> [RECORDED INFORMATION]:

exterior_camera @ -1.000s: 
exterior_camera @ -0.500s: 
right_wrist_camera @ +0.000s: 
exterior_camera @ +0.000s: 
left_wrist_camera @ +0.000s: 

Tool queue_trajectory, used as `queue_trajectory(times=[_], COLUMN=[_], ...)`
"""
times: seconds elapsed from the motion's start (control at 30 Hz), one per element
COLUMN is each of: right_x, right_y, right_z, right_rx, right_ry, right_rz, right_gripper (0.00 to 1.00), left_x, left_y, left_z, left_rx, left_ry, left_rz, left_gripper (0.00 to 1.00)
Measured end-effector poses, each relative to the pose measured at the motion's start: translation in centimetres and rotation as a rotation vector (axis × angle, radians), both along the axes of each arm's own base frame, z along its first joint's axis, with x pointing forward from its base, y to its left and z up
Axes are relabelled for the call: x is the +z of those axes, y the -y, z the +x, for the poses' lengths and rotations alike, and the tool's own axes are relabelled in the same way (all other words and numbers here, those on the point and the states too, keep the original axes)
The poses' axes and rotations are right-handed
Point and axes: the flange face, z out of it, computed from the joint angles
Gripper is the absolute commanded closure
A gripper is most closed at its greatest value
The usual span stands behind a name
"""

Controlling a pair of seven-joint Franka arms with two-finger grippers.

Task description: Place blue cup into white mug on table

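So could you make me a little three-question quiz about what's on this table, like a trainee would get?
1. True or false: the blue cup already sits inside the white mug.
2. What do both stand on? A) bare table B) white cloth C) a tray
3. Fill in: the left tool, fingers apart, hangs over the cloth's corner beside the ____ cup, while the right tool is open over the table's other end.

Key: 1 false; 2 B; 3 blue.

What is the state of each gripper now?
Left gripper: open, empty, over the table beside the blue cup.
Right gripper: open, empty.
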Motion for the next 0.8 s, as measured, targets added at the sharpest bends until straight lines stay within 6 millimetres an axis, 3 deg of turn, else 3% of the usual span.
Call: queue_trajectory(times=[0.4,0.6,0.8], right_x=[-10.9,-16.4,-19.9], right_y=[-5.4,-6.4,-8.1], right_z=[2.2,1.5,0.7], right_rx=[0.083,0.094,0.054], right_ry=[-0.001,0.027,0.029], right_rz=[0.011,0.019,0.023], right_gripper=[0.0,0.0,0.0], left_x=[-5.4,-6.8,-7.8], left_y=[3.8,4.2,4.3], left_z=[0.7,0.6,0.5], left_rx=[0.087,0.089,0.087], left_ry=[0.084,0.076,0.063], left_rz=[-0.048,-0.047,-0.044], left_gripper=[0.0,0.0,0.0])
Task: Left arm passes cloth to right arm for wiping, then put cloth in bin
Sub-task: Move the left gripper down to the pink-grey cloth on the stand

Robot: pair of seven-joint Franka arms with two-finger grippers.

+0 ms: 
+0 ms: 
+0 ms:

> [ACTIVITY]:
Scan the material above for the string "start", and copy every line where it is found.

> [EXERCISE OUTPUT]:
times: seconds elapsed from the motion's start (control at 30 Hz), one per element
Measured end-effector poses, each relative to the pose measured at the motion's start: translation in centimetres and rotation as a rotation vector (axis × angle, radians), both along the axes of each arm's own base frame, z along its first joint's axis, with x pointing forward from its base, y to its left and z up

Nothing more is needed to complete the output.